LR audits Seaplace’s AHBCS system (Pulvinus) during the model tests
LR audits Seaplace’s AHBCS system (Pulvinus) during the model tests

Other documents included a functional specification of the control system, detailing its functions and facilities; block diagrams depicting the main software modules and the system workflow; piping and instrumentation drawings that were subjected to Class approval; a one-line diagram showing the conceptual arrangement and interconnection with the system’s main components, along with the level of redundancy; a report on the control system’s software-in-the-loop trials (functional, performance and failure tests); a description of the scope of model tests at the IH Cantabria (IHC) Offshore basin in Santander, from semi-automatic, even-keel changing draught marine operations (with the unit exposed to wind and waves) to automatic anti-heeling in waves, with the turbine operating in simulated turbulent winds; and tests verified by LR at IHC to achieve AiP for the AHBC system.

“Ballast control systems are in common use in offshore wind, they represent the most relevant active system from the platform side,” Moreu said. “We have conceived our system to be like level 2 in Dynamic Positioning, where there are three redundancy levels, from 1 to 3. While a DP1 system cannot operate in case of a single component failure, this is permissible with DP2, as you must still be able to maintain positioning in case of failure, and that is windour approach: the AHBCS performs even if a pump or valve fails. LR worked with Seaplace extensively to help ensure that any potential failure had no impact on the unit’s performance. And our ballast control system adds value, because it corrects the mean tilt produced by the wind, and simplifies the transport and installation marine operations. Furthermore, it allows the platform to be positioned over the port seabed for the turbine assembly, and can correct the heeling angle should flooding occur.” It’s also worth noting, Tipping added, “that demonstrating the unit’s operational stability proves a better bottom line to interested investors.”

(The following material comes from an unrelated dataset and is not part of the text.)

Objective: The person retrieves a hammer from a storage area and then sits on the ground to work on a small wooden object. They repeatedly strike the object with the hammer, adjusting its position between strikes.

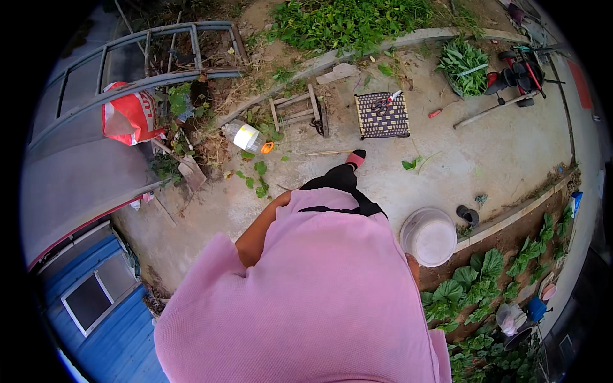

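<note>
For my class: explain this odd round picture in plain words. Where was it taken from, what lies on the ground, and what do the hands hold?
There is no machine here. A wide-angle camera worn on a person's head looks down, so straight edges bend. The pink shirt fills the middle and one foot in a pink shoe steps forward. On the concrete ground lie a woven stool, a small wooden stool, a clear plastic jug and a heap of cut greens. A white bucket sits at the person's right side, beside a vegetable bed. Neither hand shows, so I cannot tell what they hold.

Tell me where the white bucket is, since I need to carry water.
In the head view the white bucket stands on the concrete at the person's right, beside the right arm, just short of the vegetable bed.
</note>
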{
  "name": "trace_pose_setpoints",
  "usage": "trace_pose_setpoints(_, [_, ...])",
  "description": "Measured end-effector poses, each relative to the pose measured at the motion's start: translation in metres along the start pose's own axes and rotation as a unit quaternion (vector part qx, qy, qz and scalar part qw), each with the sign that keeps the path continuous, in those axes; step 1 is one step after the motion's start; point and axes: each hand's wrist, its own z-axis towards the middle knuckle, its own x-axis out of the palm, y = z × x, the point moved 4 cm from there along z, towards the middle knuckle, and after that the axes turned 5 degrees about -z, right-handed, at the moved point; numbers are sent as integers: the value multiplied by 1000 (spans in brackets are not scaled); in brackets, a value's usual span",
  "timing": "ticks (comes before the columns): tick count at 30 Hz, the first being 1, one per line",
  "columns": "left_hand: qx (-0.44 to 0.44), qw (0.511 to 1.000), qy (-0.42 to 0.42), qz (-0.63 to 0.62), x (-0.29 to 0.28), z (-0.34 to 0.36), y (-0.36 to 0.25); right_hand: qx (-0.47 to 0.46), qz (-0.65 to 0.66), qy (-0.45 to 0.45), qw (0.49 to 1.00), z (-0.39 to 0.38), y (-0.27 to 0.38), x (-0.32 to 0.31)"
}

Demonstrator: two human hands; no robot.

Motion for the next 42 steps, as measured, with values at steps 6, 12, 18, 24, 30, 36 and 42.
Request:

“The tests we performed at IHC are fully representative of the anticipated operational lifetimes of the CROWN units,” Moreu continued. “The tests simulated years of operation, with just a few days needed for validation. Tests on both the CROWN buoy and reduced-draft spar ran for two months and employed the ballast system in many cases, with LR representatives in attendance on specific days when the focus was on proving the system’s correct performance. The floaters were 1/31 and 1/36 scale models crafted to withstand significant wave heights of up to 15 m and wave periods of 17 seconds, as might be expected in parts of the Atlantic Ocean. But we have also created a portfolio of floaters to perform well in different conditions, including the Baltic, Mediterranean and North Sea.” The ballast system is configured to work with other floating offshore wind turbine designs too, adjusting the number of pumps/valves in the system or adding more or less volumes of water, as required. “And having certification of the product with AiP can actually help other clients reduce the risk of their own concepts,” Moreu suggested.

Seaplace’s next step is to assemble a full-size demonstrator unit and to select a potential offshore test site by the end of 2021. LR aims to continue the relationship, supporting the company in CROWN’s next construction and operations phases and once in commercial service, potentially for all stages of the units’ lives.